▶ _BRIEF_
Reproduce the listing below from the line with "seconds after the" to the line with "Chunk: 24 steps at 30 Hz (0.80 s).", both lines included, character for character, minus any pictures.

(DATA SECTION begins)

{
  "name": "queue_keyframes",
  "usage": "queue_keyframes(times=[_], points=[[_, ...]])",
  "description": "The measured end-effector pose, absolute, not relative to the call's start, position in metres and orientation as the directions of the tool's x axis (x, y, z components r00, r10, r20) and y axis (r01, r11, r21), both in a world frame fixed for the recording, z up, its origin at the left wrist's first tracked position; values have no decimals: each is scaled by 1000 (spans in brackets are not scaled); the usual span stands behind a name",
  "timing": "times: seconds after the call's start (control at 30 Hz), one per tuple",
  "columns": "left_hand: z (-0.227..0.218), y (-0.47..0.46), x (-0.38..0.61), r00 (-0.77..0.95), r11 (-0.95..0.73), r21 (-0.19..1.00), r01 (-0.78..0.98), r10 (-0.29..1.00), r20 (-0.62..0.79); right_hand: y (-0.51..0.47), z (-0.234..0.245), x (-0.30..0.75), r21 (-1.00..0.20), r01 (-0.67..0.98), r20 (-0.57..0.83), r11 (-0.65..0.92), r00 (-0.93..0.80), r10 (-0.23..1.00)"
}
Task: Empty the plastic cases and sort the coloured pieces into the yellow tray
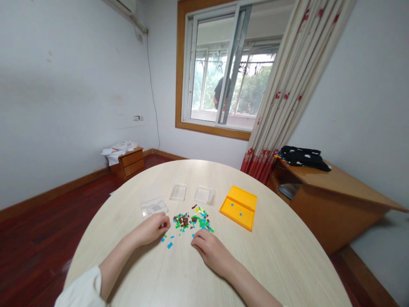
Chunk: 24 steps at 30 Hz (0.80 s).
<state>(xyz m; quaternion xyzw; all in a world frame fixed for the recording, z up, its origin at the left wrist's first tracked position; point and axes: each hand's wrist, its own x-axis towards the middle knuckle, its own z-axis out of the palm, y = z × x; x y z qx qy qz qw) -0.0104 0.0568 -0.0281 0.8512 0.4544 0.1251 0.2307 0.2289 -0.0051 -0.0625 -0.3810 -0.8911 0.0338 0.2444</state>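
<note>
The bricks (pixel 191 221) could be scattered if brushed by the left hand (pixel 152 228) or right hand (pixel 212 250), fingers (pixel 200 239) curled together beside them.

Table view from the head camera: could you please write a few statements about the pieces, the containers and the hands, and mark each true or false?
1. The orange tray lies to the right of the pile of small coloured pieces. True.
2. The orange tray is full of pieces. False: only a couple of blue pieces lie in it.
3. Three clear containers sit on the table beyond the pile. True.
4. The right hand holds a clear container. False: it rests on the table at the pile's near right edge, apart from the containers.
5. The left hand lies far from the pile. False: its fingers are at the pile's left edge.
</note>
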Motion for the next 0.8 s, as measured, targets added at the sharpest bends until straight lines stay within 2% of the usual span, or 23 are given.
queue_keyframes(times=[0.17,0.37,0.53,0.67,0.8], points=[[-32,59,-12,527,-460,506,730,850,13,-5,-64,230,-259,641,429,723,-594,681],[-33,58,-13,556,-501,537,679,828,71,-2,-59,238,-295,611,542,735,-526,655],[-32,58,-11,525,-522,557,646,834,171,11,-51,270,-326,658,701,679,-315,640],[-31,58,-5,480,-512,588,627,847,226,27,-50,317,-342,775,789,531,-71,611],[-33,56,3,427,-487,669,561,863,270,39,-58,359,-422,832,764,360,112,636]])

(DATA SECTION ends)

▶ _TASK SOLUTION_
  "timing": "times: seconds after the call's start (control at 30 Hz), one per tuple",
  "columns": "left_hand: z (-0.227..0.218), y (-0.47..0.46), x (-0.38..0.61), r00 (-0.77..0.95), r11 (-0.95..0.73), r21 (-0.19..1.00), r01 (-0.78..0.98), r10 (-0.29..1.00), r20 (-0.62..0.79); right_hand: y (-0.51..0.47), z (-0.234..0.245), x (-0.30..0.75), r21 (-1.00..0.20), r01 (-0.67..0.98), r20 (-0.57..0.83), r11 (-0.65..0.92), r00 (-0.93..0.80), r10 (-0.23..1.00)"
}
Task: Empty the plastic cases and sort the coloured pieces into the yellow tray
Chunk: 24 steps at 30 Hz (0.80 s).

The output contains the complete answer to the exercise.